# Listed records:
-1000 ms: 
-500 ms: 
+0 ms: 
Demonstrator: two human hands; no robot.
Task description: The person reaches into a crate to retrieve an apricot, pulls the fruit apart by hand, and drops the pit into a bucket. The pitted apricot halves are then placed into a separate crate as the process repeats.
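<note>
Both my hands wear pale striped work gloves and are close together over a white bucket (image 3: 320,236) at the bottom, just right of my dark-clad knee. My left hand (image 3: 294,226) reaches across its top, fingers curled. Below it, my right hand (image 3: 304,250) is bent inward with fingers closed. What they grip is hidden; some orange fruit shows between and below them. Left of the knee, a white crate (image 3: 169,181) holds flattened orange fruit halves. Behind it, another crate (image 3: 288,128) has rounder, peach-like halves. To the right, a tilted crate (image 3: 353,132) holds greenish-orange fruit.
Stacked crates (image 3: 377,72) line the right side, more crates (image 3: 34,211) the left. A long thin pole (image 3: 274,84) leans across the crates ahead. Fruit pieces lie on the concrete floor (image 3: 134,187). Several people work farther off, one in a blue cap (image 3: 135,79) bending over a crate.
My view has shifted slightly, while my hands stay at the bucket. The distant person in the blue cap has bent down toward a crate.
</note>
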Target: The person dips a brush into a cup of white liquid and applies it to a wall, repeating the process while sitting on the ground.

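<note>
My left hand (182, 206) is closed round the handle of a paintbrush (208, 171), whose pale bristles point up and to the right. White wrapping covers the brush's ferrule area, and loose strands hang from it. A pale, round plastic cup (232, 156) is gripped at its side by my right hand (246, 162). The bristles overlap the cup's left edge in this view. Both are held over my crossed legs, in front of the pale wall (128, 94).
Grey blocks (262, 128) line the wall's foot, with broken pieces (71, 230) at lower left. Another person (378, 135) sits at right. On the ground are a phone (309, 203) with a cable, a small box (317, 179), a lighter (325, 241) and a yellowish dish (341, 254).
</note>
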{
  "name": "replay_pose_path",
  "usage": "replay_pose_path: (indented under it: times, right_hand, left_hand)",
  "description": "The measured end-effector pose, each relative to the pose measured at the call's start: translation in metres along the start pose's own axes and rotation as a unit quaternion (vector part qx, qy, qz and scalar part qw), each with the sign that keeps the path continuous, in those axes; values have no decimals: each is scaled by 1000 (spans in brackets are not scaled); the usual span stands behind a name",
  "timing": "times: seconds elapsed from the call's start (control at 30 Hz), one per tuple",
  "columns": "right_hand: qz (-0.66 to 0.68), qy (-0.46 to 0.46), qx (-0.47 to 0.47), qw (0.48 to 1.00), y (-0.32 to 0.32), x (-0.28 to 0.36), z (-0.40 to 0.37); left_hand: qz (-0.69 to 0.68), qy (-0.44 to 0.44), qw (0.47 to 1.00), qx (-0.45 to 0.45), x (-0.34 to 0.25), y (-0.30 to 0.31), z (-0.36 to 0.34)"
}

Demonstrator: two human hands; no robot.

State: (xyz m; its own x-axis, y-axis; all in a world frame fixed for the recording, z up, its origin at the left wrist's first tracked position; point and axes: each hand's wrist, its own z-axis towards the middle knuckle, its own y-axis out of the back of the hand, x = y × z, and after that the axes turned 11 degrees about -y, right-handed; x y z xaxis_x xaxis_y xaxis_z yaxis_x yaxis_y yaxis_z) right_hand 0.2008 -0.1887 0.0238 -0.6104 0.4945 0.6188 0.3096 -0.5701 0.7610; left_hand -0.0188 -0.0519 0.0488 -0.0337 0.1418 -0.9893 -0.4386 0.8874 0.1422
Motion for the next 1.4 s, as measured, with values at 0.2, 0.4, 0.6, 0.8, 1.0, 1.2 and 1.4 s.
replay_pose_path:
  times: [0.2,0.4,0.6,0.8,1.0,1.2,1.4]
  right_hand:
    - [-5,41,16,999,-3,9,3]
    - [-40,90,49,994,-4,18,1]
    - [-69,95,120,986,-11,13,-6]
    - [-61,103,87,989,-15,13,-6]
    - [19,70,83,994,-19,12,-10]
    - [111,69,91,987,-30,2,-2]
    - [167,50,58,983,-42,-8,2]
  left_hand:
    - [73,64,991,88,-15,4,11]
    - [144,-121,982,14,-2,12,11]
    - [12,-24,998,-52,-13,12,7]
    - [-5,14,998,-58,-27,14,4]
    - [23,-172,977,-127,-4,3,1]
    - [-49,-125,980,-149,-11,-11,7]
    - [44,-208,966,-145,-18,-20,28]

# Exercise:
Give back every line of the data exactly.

# Final answer:
-1000 ms: 
-500 ms: 
+0 ms: 
Demonstrator: two human hands; no robot.
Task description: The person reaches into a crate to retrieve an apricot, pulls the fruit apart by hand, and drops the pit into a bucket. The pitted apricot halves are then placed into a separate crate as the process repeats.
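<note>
Both my hands wear pale striped work gloves and are close together over a white bucket (image 3: 320,236) at the bottom, just right of my dark-clad knee. My left hand (image 3: 294,226) reaches across its top, fingers curled. Below it, my right hand (image 3: 304,250) is bent inward with fingers closed. What they grip is hidden; some orange fruit shows between and below them. Left of the knee, a white crate (image 3: 169,181) holds flattened orange fruit halves. Behind it, another crate (image 3: 288,128) has rounder, peach-like halves. To the right, a tilted crate (image 3: 353,132) holds greenish-orange fruit.
Stacked crates (image 3: 377,72) line the right side, more crates (image 3: 34,211) the left. A long thin pole (image 3: 274,84) leans across the crates ahead. Fruit pieces lie on the concrete floor (image 3: 134,187). Several people work farther off, one in a blue cap (image 3: 135,79) bending over a crate.
My view has shifted slightly, while my hands stay at the bucket. The distant person in the blue cap has bent down toward a crate.
</note>
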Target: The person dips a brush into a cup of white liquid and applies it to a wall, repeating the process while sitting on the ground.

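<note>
My left hand (182, 206) is closed round the handle of a paintbrush (208, 171), whose pale bristles point up and to the right. White wrapping covers the brush's ferrule area, and loose strands hang from it. A pale, round plastic cup (232, 156) is gripped at its side by my right hand (246, 162). The bristles overlap the cup's left edge in this view. Both are held over my crossed legs, in front of the pale wall (128, 94).
Grey blocks (262, 128) line the wall's foot, with broken pieces (71, 230) at lower left. Another person (378, 135) sits at right. On the ground are a phone (309, 203) with a cable, a small box (317, 179), a lighter (325, 241) and a yellowish dish (341, 254).
</note>
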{
  "name": "replay_pose_path",
  "usage": "replay_pose_path: (indented under it: times, right_hand, left_hand)",
  "description": "The measured end-effector pose, each relative to the pose measured at the call's start: translation in metres along the start pose's own axes and rotation as a unit quaternion (vector part qx, qy, qz and scalar part qw), each with the sign that keeps the path continuous, in those axes; values have no decimals: each is scaled by 1000 (spans in brackets are not scaled); the usual span stands behind a name",
  "timing": "times: seconds elapsed from the call's start (control at 30 Hz), one per tuple",
  "columns": "right_hand: qz (-0.66 to 0.68), qy (-0.46 to 0.46), qx (-0.47 to 0.47), qw (0.48 to 1.00), y (-0.32 to 0.32), x (-0.28 to 0.36), z (-0.40 to 0.37); left_hand: qz (-0.69 to 0.68), qy (-0.44 to 0.44), qw (0.47 to 1.00), qx (-0.45 to 0.45), x (-0.34 to 0.25), y (-0.30 to 0.31), z (-0.36 to 0.34)"
}

Demonstrator: two human hands; no robot.

State: (xyz m; its own x-axis, y-axis; all in a world frame fixed for the recording, z up, its origin at the left wrist's first tracked position; point and axes: each hand's wrist, its own z-axis towards the middle knuckle, its own y-axis out of the back of the hand, x = y × z, and after that the axes turned 11 degrees about -y, right-handed; x y z xaxis_x xaxis_y xaxis_z yaxis_x yaxis_y yaxis_z) right_hand 0.2008 -0.1887 0.0238 -0.6104 0.4945 0.6188 0.3096 -0.5701 0.7610; left_hand -0.0188 -0.0519 0.0488 -0.0337 0.1418 -0.9893 -0.4386 0.8874 0.1422
Motion for the next 1.4 s, as measured, with values at 0.2, 0.4, 0.6, 0.8, 1.0, 1.2 and 1.4 s.
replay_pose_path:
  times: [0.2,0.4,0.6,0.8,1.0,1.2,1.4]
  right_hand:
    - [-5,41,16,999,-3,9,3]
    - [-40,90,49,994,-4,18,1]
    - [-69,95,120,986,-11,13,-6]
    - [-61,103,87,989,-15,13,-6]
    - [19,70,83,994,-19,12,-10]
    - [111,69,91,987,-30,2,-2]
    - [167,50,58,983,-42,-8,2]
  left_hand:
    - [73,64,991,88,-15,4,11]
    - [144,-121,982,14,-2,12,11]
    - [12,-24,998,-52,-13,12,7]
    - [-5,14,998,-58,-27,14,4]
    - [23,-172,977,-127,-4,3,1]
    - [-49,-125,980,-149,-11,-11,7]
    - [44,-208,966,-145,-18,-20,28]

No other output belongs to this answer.